Filed under: Action, Anarchist Movement, Anti-Patriarchy, Education, Southern Mexico
On November 5, 2019, women from the Faculty of Philosophy and Letters at the National Autonomous University of Mexico (UNAM) began an all-women’s indefinite strike demanding an end to the ongoing sexual violence on campus. Organized under the name, Mujeres Organizadas de la Facultad de Filosofía y Letras (Organized Women of the Faculty of Philosophy and Letters), the women have put one of the principal academic departments at the largest university in Latin America to a screeching halt up to the present day.
#21Noticias | #ÚltimaHora | Contingente de estudiantes llega a la Rectoría de la #UNAM, presuntamente son integrantes de las #Prepa9 y #Prepa7, protestan contra el acoso y la violencia sexual al interior de escuelas; piden respuesta a pliegos petitorios y diálogo con el rector. pic.twitter.com/OE9mPdNE3Q
— Capital 21 (@Capital_21) February 4, 2020
In the Faculty of Political and Social Sciences on the same UNAM campus, a strike was carried out last year from November 5th to November 16th, 2019 alongside the strike in the Faculty of Philosophy and Letters. On January 30th of this year, an indefinite strike was declared in the Faculty of Political and Social Sciences, joining in solidarity with the strike in the Faculty of Philosophy and Letters, along with other UNAM faculties, schools and campuses that are carrying out different acts of protest and resistance.

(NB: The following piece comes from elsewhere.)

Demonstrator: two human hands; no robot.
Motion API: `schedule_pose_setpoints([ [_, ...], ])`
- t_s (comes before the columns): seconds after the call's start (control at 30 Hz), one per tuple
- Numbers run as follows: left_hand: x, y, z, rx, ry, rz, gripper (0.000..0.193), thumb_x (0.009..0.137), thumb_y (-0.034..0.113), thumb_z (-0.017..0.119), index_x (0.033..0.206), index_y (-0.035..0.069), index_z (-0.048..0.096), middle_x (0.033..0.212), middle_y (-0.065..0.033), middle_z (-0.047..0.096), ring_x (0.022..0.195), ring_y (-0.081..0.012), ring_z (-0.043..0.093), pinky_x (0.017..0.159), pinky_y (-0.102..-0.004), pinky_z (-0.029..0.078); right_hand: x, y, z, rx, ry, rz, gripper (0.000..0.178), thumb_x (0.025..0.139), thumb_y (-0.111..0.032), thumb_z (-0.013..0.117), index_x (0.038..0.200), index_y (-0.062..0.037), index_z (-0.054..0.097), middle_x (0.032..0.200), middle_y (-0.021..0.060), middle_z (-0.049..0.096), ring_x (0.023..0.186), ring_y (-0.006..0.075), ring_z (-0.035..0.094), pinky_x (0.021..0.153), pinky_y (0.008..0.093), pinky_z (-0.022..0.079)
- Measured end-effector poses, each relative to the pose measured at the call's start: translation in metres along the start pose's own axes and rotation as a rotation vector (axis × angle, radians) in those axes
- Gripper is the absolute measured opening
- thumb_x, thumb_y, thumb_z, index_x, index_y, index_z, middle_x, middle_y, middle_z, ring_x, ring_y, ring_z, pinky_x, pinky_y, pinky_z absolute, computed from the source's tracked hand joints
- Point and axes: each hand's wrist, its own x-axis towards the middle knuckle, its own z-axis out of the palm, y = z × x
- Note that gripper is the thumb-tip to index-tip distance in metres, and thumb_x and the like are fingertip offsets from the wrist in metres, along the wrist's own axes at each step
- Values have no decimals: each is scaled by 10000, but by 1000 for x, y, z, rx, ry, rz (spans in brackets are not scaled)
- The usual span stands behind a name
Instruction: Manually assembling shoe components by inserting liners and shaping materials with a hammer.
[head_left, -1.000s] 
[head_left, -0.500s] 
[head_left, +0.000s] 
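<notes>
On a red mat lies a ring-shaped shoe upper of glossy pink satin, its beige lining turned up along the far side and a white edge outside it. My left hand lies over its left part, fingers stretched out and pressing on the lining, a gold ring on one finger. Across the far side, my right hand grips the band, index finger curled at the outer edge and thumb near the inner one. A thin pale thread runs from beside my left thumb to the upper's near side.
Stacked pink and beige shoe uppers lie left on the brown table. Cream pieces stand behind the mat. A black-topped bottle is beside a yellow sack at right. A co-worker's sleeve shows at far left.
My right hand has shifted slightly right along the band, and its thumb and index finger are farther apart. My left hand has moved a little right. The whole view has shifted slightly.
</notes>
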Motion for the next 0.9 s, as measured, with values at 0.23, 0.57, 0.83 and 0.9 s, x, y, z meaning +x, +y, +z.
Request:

The two faculties on strike on the main campus of the National Autonomous University of Mexico (UNAM) are part of a much larger movement that has developed over the last four months which has included actions in around 23 UNAM faculties, schools and campuses.
Yesterday, February 4th, amidst a call for a general strike on university campuses, students mostly from high schools affiliated with UNAM, marched to the Rectory’s office on the main UNAM campus. There, protestors smashed windows, threw Molotov cocktails, graffitied the building and shouted with rage against the macho violence endemic in Mexico.
In response to the protests, university and state authorities have responded by de-legitimizing the protests and the rage expressed by the students; decrying the vandalism of the campus. The rectory responded saying the protests were instigated by provocateurs with interests unaffiliated with the university, interests meant to destabilize the university. The “populist-Leftist” president of the republic, AMLO, responded himself saying that “dark interests” were leading the protests, and that a movement ‘without a cause’ wouldn’t be permitted to stop the functioning of the university.
ALMO was quoted as saying:
“We are living in times of freedom, times of justice, of tolerance, of the search for peace. These are new times because there is no authoritarianism, there is no corruption.”
In reality, the resistance is being led by women and directed against sexual violence on university campuses; but despite an attempt by the State and corporate media to demonize it, the movement only seems to be growing. With insults being cast down from university and state authorities toward the young women, and the unwillingness of authorities to take the issues seriously, the protests promise to only gain steam and become more militant as time moves on.